On Fri, Oct 10, 2014 at 12:23:36PM +0200, Mark Patruck wrote:
> I'm running 5.6-current on a Alix 2c3. The box is connected
> via pppoe(4) and VDSL 50Mbit down/10Mbit up - max-mss is set
> to 1440.
> 
> Running a few speed tests, i get almost always > 50.000kbit/s
> down, but not more than 400-600kbit/s up.
> 
> Just for testing purposes, i started httpd(8) and tried to
> download a 1MB test file over the internet from another machine.
> 
> $ ftp http://1.2.3.4/test1MB
> Trying 1.2.3.4...
> Requesting http://1.2.3.4/test1MB
> 
> After about 8 seconds it shows 128KB, then...few seconds later...
> --stalled--....few seconds later 256KB....--stalled--....
> 
> 65 seconds later, the download has finished.
> 
> The same configuration (freshly installed OpenBSD 5.6-current) on
> another Alix 2c3 shows exactly the same issues...download fine,
> upload < 600kbit/s.
> 
> Just to make sure there is nothing wrong with cabling, VDSL modem,
> i tried the same configuration on an older Celeron laptop with
> ale(4) nic...no issues at all.

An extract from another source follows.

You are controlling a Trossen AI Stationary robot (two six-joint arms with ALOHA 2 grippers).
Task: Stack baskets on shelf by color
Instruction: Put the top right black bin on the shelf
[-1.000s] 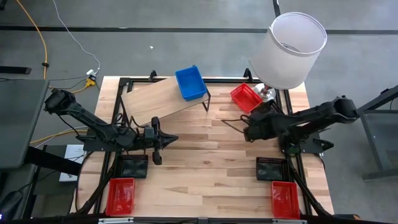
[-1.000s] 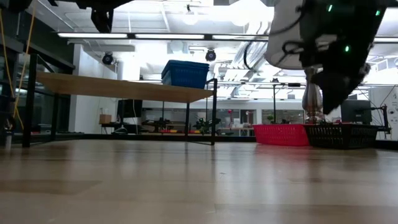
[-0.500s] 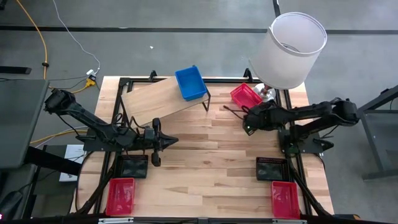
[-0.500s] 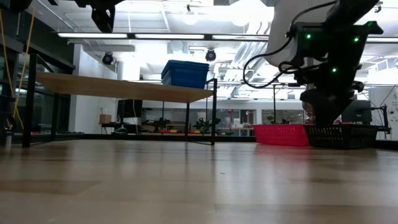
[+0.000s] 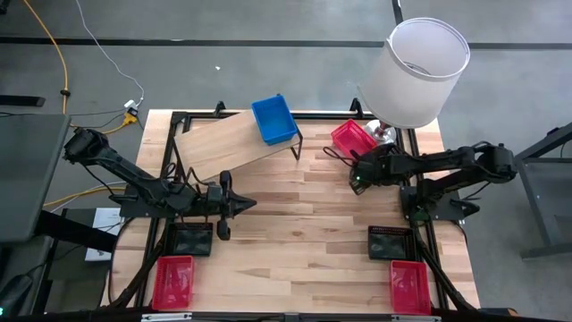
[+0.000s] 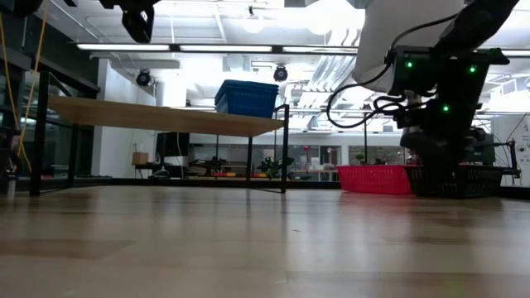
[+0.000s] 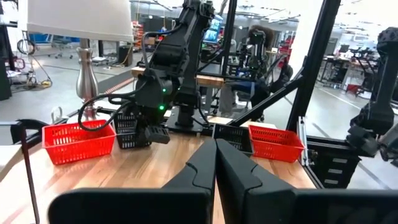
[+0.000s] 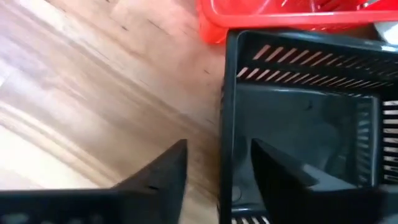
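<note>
Progress is slight: only the blue basket (image 5: 274, 119) sits on the shelf (image 5: 228, 141), while the right hand (image 8: 214, 165), fingers apart, straddles the black basket's (image 8: 298, 118) wall beside a red basket (image 5: 352, 138) on the surface, the left hand (image 5: 241, 203) waiting closed.

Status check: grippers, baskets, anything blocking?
Right gripper straddling black basket wall, not clamped. Left gripper shut, idle mid-table. Blue basket on shelf. Red basket and lamp crowd the pick.

White lampshade (image 5: 420, 67) on a metal lamp base (image 7: 86, 81) stands at my table's (image 5: 304, 233) far right corner.
</note>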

I get around 8.000kbit/s.
> 
> Any clues? (vr(4) issues?) 

I don't think vr(4) is your problem.
>From a net5501 soekris (similar hardware) I can download 6 megabytes
per second of a file on the soekris' hard disk via a LAN-facing vr(4)
interface, served over HTTP with nginx (on 5.6-stable).

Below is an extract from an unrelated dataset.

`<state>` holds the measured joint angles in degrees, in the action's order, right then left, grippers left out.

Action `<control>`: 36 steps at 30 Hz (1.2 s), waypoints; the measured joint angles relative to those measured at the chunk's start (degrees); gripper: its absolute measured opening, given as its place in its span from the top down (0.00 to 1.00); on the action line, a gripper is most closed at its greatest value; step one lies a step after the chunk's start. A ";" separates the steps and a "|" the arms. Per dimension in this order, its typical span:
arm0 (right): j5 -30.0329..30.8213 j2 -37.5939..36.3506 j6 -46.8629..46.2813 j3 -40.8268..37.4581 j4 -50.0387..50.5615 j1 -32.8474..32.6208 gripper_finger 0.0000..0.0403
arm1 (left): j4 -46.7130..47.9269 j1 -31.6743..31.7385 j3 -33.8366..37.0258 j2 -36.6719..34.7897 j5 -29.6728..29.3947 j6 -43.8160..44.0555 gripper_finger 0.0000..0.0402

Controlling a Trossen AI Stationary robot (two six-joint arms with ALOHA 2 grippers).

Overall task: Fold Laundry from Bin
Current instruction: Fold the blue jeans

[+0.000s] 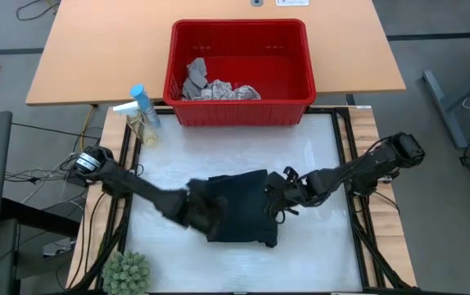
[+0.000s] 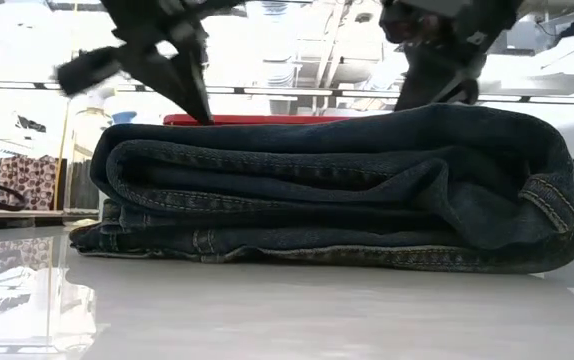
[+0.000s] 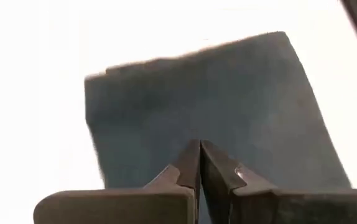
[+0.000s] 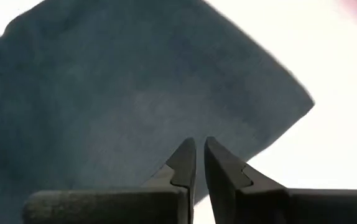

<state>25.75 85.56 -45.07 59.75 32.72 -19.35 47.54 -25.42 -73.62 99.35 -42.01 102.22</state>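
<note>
Trousers (image 1: 239, 217) folded on table, both claws, left (image 3: 198, 163) and right (image 4: 199, 163), clenched empty above them; 2 cloths (image 1: 214, 86) left in bin (image 1: 300, 49).

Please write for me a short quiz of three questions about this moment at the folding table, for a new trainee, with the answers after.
1. True or false: the dark trousers lie folded on the table, outside the red bin.
2. What is left inside the bin? A) nothing B) a grey cloth and a leaf-print cloth C) a spray bottle
3. Fill in: the left gripper and the right gripper are both over the ____.

Key
1. True.
2. B. The spray bottle stands outside the bin, beside it.
3. Trousers; both show their fingers close together.
</note>
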 joint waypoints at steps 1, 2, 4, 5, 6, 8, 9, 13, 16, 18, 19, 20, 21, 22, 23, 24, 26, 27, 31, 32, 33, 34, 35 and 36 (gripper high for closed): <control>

You could run measurements with tcpbench(1) to rule out problems
at the network/driver layer. In my testing an Alix.2d2 lx800 (running
5.6-stable too) is slightly faster with tcpbench (Avg Mbps: 92.490)
than the net5501 (Avg Mbps: 86.949), both using vr(4) interfaces
connected to a gigabit switch.

Perhaps it's worth mentioning that the vr(4) interfaces are part
of a bridge(4). I'm not sure if that affects throughput but if
it does plain vr(4) interfaces could be faster.